Firda Cynthia - detikNews
Jumat, 27 Agu 2021 11:43 WIB
Sudah hampir seminggu berlalu pascainsiden maut, Mal Margo City Depok belum buka (Firda/detikcom)
Sudah hampir seminggu berlalu pascainsiden maut, Mal Margo City Depok belum buka (Firda/detikcom)
Depok -

Insiden kebocoran gas yang memicu ambruknya sebagian bangunan Mal Margo City sudah berlalu hampir sepekan. Hingga hari ini Mal Margo City, Depok, belum dibuka untuk umum.

Public Relations & Marketing Communication Margo City, Sinta Nawang Wulan mengatakan Mal Margo City belum bisa beroperasi saat ini. Margo City masih ditutup karena sedang dilakukan renovasi.

"Iya betul masih tutup," kata Sinta saat dihubungi detikcom, Jumat (27/8/2021).

Pantauan di lokasi, pukul 10.00 WIB, akses masuk Mal Margo City ditutup pagar kawat berduri. Dua orang sekuriti tampak berjaga di lokasi.

Tidak tampak adanya pengunjung yang masuk ke dalam mal. Seorang sekuriti mengatakan hanya manajemen mal yang diizinkan masuk ke mal.

Seperti diketahui, insiden kebocoran pipa gas di Mal Margo City terjadi pada Sabtu (21/8) lalu. Insiden ini mengakibatkan 1 orang tewas dan 10 lainnya luka-luka.


12 Saksi Diperiksa

Insiden maut itu masih diselidiki polisi. 12 orang saksi yang merupakan karyawan, manajemen mal hingga sopir taksi diperiksa polisi.

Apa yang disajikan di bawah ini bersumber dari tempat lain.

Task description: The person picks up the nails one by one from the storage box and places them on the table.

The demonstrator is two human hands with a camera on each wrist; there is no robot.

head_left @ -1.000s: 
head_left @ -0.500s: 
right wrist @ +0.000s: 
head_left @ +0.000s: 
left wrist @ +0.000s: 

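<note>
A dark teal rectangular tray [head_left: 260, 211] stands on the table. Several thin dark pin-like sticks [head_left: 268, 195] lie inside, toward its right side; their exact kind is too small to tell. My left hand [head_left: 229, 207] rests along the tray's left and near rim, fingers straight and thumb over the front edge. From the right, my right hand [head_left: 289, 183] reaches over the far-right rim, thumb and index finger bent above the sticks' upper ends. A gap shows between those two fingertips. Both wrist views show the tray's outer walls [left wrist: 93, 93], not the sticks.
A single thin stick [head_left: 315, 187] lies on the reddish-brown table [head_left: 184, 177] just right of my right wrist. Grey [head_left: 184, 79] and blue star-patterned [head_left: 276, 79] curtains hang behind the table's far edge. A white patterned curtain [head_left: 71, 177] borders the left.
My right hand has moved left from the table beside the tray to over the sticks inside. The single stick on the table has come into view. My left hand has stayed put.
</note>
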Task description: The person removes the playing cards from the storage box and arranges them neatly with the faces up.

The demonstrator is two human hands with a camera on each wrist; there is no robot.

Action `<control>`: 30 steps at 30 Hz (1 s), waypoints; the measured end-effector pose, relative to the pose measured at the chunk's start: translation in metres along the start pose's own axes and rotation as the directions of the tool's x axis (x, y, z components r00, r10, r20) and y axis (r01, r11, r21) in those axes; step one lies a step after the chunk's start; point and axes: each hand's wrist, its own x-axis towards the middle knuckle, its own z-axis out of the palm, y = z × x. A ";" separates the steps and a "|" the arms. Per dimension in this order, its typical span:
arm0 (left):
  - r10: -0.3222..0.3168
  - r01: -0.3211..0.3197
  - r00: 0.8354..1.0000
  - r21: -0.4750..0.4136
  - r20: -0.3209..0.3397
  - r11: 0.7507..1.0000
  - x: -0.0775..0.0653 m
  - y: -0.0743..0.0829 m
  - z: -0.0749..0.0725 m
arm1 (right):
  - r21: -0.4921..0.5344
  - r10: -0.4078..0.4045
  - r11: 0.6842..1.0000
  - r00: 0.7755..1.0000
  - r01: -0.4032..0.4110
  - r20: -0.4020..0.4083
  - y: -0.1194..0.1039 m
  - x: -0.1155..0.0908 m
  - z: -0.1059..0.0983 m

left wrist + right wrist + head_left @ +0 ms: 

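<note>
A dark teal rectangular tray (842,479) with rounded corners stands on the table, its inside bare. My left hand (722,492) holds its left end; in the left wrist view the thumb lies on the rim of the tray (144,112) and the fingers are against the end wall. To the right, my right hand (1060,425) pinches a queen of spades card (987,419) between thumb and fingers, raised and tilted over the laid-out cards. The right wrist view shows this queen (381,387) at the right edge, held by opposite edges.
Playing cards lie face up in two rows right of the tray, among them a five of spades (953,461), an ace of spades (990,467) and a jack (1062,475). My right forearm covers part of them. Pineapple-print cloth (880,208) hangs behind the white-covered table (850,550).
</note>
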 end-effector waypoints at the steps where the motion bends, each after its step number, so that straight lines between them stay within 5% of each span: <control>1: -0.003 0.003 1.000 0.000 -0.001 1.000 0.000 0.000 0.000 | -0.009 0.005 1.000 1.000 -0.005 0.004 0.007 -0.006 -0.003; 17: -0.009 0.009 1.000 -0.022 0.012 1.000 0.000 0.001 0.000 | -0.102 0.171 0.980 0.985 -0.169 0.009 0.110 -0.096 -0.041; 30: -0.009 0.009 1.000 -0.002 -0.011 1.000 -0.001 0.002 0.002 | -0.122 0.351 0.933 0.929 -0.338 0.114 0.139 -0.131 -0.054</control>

"Kemudian terkait masalah saksi-saksi yang sudah kita periksa sampai dengan tadi malam ada 12 orang, 11 dari karyawan maupun manajemen dari pihak Margo City," kata Kasat Reskrim Polres Metro Depok, AKBP Yogen Heroes Baruno di Mapolres Depok, Senin (23/8).

Para Saksi Dengar Ledakan

Dari keterangan para saksi itu, Yogen menyebutkan rata-rata dari mereka mendengar adanya suara ledakan. Tak lama berselang, para saksi kemudian menyaksikan bangunan mal runtuh.

"Ya rata-rata menyatakan bahwa memang mendengar suara ledakan, kemudian atap runtuh segala macam," ungkapnya.

Polisi mengungkap adanya kebocoran pipa gas terkait insiden ambruknya sebagian bangunan Mal Margo City Depok, Sabtu (21/8) lalu. Hasil itu diperoleh dari pemeriksaan laboratorium forensik.